Губернатор был смелым человеком. В нескольких километрах от города находилась колония прокаженных. Несчастные жили за глухим забором, местные жители боялись приближаться к этому страшному месту. В день национального праздника губернатор вошел в ворота колонии, пожал всем руки и объявил, что отныне они — свободные граждане со всеми правами и будут трудиться по мере сил. Это была настоящая сенсация, прежде о таком поступке никто не смел и помыслить. Все были уверены, что проказа передается при малейшем прикосновении к больному.

…Около двухэтажной канцелярии губернатора было привычно шумно: ходоки и просители становились в очередь к чиновникам; полицейский отчитывал толстую женщину: зачем та привела с собой детей — никакого сладу с ними нет! Дети съезжали по перилам крыльца, не обращая внимания на окрики: они-то знали, что дальше этого дело не пойдет.

Борис пригладил волосы перед зеркалом и поднялся наверх.

Кабинет губернатора был весь уставлен резными фигурками, изготовленными местными умельцами. Больше всего Борису нравилась грустная обезьяна с очень мудрым морщинистым лицом. Обычно она стояла на застекленной полке позади кресла, а сейчас почему-то оказалась на письменном столе.

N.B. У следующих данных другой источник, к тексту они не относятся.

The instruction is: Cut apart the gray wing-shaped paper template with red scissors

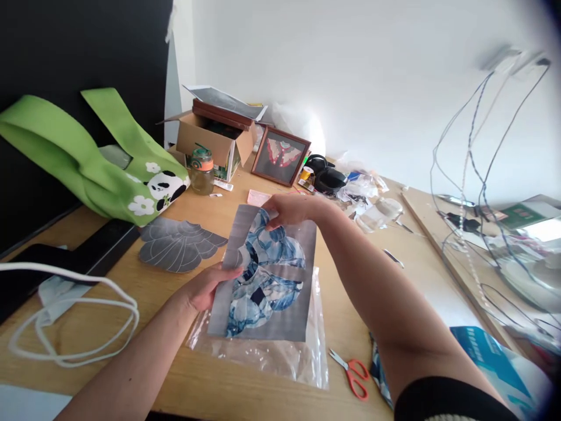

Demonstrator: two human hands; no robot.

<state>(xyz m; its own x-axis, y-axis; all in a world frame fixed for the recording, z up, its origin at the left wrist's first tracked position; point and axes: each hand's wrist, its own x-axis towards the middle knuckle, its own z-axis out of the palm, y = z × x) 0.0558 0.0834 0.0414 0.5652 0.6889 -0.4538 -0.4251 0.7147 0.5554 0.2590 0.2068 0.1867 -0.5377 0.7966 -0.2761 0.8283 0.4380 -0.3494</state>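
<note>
right hand (290, 211) arched over the gray sheet's (287, 234) top edge, pinching — left hand (214, 285) gripping its side

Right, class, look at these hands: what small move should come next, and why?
Perhaps the right hand should gently smooth the top of the blue patterned piece: its fingers are already there, while the left hand holds the left side of the grey sheet beneath.

Scissors (353, 372) lie right of the plastic bag (280, 356) on the desk (210, 380).
</note>
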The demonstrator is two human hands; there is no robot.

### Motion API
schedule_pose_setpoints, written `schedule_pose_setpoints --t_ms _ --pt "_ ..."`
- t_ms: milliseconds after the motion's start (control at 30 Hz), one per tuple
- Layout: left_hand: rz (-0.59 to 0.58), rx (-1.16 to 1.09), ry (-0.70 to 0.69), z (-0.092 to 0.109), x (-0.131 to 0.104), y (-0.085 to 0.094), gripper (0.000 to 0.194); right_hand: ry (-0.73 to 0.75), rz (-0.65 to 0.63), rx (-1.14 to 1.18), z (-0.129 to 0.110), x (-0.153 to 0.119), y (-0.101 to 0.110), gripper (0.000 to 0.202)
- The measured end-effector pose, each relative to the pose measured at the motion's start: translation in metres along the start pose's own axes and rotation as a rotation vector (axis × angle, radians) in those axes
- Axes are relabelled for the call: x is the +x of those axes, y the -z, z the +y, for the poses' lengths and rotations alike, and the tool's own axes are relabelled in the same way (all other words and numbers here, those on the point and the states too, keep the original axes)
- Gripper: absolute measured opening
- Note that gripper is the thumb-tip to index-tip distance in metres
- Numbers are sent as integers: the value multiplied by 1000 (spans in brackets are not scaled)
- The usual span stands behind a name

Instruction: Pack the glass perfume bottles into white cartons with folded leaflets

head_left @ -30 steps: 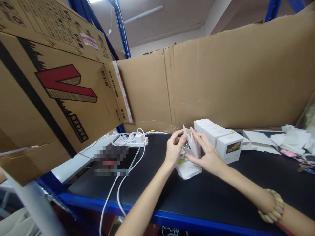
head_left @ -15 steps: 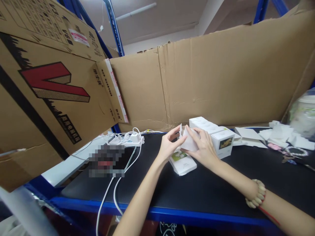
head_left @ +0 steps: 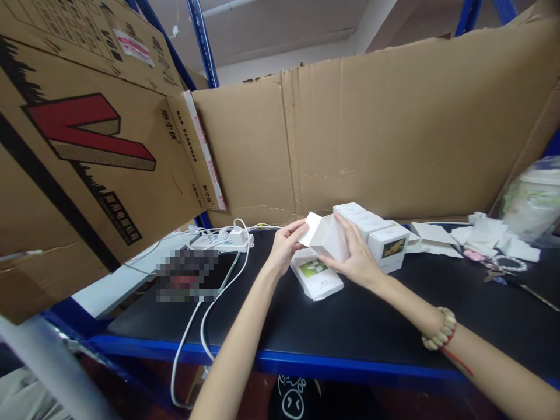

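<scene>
A small white box (head_left: 331, 238) is held up between my two hands above the black table. My right hand (head_left: 359, 259) grips its right side, thumb below and fingers along the far edge. At its left, my left hand (head_left: 284, 248) pinches a white flap (head_left: 311, 228) that stands out from the box. Below them lies another white carton (head_left: 318, 279) with a green and white flower picture, flat on the table. Just right of my right hand, a row of white boxes (head_left: 387, 248) stands, the nearest showing a dark picture with yellow.
White cables and a power strip (head_left: 225, 240) lie at the left, beside a partly blurred dark device (head_left: 227, 269). At the right are crumpled white papers (head_left: 490, 236), a beaded ring (head_left: 510, 264) and a bagged cup (head_left: 536, 198). Cardboard (head_left: 394, 134) walls the back.
The flap at the box's left side now stands further out, with my left fingers pinching it. My left hand has moved slightly left, and the whole view has shifted a little.
</scene>
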State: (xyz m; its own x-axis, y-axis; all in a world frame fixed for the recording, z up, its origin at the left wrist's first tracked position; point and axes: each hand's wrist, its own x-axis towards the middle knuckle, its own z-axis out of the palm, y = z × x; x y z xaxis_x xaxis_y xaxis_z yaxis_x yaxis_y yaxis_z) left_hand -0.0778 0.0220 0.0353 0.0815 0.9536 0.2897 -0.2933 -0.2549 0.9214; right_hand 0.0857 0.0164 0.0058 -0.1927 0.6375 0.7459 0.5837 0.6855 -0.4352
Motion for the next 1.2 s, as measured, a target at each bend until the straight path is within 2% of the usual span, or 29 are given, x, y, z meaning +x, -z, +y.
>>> schedule_pose_setpoints --t_ms 100,200,267,367,500,600,733,833,967,1100,1200 --pt "-146 45 31 5 -2 6 56 16 35 13 0 0 -1 92" --pt "-433 160 -34 17 -6 19 77 -21 121 122 2 1 -2 92" --pt "-566 339 -59 22 -8 29 92 -92 177 265 4 3 -1 88" --pt "-627 652 15 16 -6 38 100 -208 237 487 6 6 -2 79" --pt "-661 1058 104 -6 -1 39 99 -354 233 610 2 9 -2 61" --pt "-656 1173 76 -17 -2 33 96 -446 197 704 -5 10 1 56" --pt "-656 1181 35 -19 -8 20 97 -551 186 826 -12 12 4 51" --pt "-592 1233 -21 -21 -12 10 93 -608 168 896 -16 13 5 46" --pt "-459 1271 -88 -22 -14 2 64 -652 118 997 -21 15 9 44" --pt "-414 1128 -70 -11 -10 2 26 -656 104 1089 -27 18 17 46" --pt "-186 1121 -30 -2 -7 3 48 -585 115 1142 -32 18 24 46"
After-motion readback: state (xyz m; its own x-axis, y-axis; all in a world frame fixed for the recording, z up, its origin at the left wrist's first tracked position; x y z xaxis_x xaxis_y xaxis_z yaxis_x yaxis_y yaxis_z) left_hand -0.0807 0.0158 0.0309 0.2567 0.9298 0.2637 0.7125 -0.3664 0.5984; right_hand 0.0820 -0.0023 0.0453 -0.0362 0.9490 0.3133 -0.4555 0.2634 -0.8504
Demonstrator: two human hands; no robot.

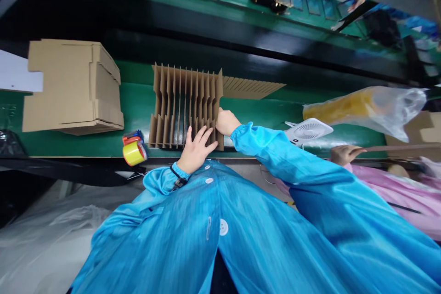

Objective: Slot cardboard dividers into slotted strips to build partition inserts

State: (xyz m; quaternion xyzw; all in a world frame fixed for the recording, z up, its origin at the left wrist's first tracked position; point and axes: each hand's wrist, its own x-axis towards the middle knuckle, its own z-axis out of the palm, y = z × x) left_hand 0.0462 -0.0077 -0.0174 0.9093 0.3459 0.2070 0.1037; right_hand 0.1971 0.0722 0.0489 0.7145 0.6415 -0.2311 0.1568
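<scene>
A cardboard divider of several upright slats stands on the green bench in front of me. My left hand lies on its near edge, with fingers spread over the slat ends. At the right-hand side of the divider, my right hand is closed, its fingers curled at the outermost slat; the fingertips are partly hidden. Behind that hand, a flat slotted cardboard strip extends to the right of the divider.
Folded cardboard boxes stand at the left, near a tape dispenser with yellow tape. On the right are a white fan, a yellow roll in clear plastic and a co-worker's hand. A raised shelf runs along the back.
</scene>
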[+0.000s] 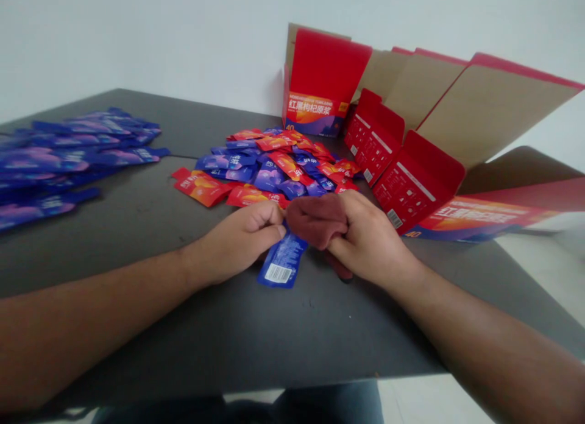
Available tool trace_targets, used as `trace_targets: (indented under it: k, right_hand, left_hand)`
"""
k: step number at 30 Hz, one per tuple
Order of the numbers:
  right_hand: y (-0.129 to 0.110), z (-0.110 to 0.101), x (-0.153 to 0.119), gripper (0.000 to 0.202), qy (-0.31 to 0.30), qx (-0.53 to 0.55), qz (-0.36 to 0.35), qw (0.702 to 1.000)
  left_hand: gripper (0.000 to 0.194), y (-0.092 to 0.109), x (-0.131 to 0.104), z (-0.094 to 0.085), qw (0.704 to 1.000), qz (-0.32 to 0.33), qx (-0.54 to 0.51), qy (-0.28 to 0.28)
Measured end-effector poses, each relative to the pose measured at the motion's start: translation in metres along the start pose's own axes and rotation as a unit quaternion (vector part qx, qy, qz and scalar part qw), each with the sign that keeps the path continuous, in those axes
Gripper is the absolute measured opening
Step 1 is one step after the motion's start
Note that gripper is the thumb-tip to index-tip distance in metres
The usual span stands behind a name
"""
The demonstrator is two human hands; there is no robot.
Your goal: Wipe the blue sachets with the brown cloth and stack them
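Note:
My left hand (256, 232) pinches the top end of a blue sachet (282, 259), which hangs down with its printed back and barcode facing me. Bunched in my right hand (372, 235) is a dark red cloth (315, 218), closed in the fingers and pressed near the sachet's top. Just beyond both hands lies a mixed heap of red and blue sachets; a red sachet (201, 186) rests at its left edge, and a blue sachet (269, 175) shows in the middle.
A larger pile of blue sachets (68, 153) spreads over the left of the dark table (219, 345). Open red cartons stand at the back right, among them an upright carton (320, 77) and a wider carton (484, 217) with raised flaps. A white wall (183, 40) rises behind.

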State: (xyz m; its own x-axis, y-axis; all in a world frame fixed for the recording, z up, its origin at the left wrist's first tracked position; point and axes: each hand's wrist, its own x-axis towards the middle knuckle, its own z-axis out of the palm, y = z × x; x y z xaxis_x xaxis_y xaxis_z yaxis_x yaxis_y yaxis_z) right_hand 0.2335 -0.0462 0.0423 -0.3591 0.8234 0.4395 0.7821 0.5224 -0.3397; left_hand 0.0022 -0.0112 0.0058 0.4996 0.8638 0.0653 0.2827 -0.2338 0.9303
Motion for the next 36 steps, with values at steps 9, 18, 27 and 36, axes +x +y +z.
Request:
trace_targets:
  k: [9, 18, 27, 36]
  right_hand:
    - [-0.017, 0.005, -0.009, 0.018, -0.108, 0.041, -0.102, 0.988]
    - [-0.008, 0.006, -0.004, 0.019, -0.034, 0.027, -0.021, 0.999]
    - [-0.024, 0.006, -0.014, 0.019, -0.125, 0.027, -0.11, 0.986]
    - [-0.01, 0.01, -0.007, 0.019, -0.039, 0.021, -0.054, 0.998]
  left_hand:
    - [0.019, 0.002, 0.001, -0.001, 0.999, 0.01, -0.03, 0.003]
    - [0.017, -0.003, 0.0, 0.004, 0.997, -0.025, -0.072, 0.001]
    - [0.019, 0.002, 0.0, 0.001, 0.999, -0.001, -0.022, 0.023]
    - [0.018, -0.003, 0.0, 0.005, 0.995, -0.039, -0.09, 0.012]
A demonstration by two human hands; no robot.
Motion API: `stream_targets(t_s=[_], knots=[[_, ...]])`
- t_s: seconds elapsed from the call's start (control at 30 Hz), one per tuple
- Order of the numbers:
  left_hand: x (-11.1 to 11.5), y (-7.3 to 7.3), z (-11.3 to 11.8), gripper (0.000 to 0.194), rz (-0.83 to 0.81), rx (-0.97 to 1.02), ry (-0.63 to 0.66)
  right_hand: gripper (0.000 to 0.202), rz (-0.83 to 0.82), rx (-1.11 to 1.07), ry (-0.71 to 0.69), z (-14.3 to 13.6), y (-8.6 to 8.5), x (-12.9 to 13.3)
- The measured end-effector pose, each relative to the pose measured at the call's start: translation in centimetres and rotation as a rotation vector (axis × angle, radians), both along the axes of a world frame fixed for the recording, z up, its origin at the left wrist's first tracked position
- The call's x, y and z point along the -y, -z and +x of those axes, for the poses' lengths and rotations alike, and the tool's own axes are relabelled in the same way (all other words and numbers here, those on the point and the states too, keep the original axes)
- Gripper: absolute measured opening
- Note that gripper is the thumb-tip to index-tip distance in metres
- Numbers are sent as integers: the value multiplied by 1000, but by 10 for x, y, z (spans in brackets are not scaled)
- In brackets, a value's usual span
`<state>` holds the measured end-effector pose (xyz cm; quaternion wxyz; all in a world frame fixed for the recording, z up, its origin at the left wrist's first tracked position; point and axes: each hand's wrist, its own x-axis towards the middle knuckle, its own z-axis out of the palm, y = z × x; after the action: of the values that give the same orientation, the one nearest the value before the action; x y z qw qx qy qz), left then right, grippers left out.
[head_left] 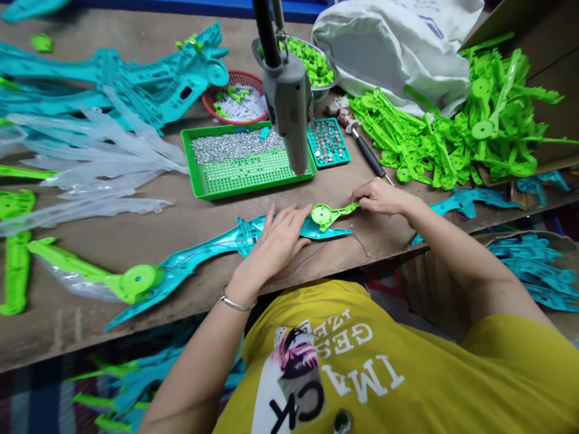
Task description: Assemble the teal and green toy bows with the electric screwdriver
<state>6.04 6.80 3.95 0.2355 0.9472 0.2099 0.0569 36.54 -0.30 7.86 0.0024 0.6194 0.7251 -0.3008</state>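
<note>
My left hand [280,241] lies flat, fingers stretched out, across a long turquoise plastic part [203,248] at the table's front edge. Thin wires run along this part and trail past its right tip. My right hand [377,196] pinches the narrow end of a lime-green plastic arm [332,215]. The round end of that arm rests at the turquoise part's right portion, close to my left fingertips. At the other end of the turquoise part sits another green arm with a round disc [138,280], and a clear plastic piece lies beneath it.
Overhead hangs a grey electric screwdriver [289,114]. Behind my hands stand a green tray of screws [253,175] and a small teal tray of round metal pieces [329,141]. Green arms [420,138] are heaped at right; clear pieces [108,150] and turquoise parts [67,66] lie at left.
</note>
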Motion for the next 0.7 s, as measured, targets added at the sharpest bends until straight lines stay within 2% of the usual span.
stream_targets(t_s=[0.17,0.33,0.57,0.7], knots=[[2,4,-4,61,-70,38,9,33,6,-53,-43,1,9,-18],[4,6,-10,59,-96,90,33,27,-35,-72,-147,-3,7,-31],[4,7,-13,53,-151,103,55,27,-34,25,-240,-12,-1,-51],[5,5,-13,53,-165,93,56,26,-66,161,-225,-22,-1,-61]])
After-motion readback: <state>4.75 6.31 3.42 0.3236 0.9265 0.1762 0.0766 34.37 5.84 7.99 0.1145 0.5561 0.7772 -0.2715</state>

— Я просил вас приехать, мсье инженер, по очень важному поводу, — начал губернатор, усаживая Бориса в кресло. — Только что мне сообщили, что рухнул мост через Диани. Очевидно термиты… Нет нужды говорить, как важен он для нашего округа особенно сейчас, перед сезоном дождей. Аэродром закроется со дня на день, так что мост — единственная нить, связывающая нас со страной.

Губернатор говорил буднично и устало, без всякого волнения.

— Я прошу вас не мешкая отправиться туда и возглавить стройку. Рабочих мы выделим.

— Ваше превосходительство, но я ведь инженер по лесопильному оборудованию и никогда не…

— Мсье инженер, это жизненно важное дело! Муки и продовольствия осталось на складах на трое суток.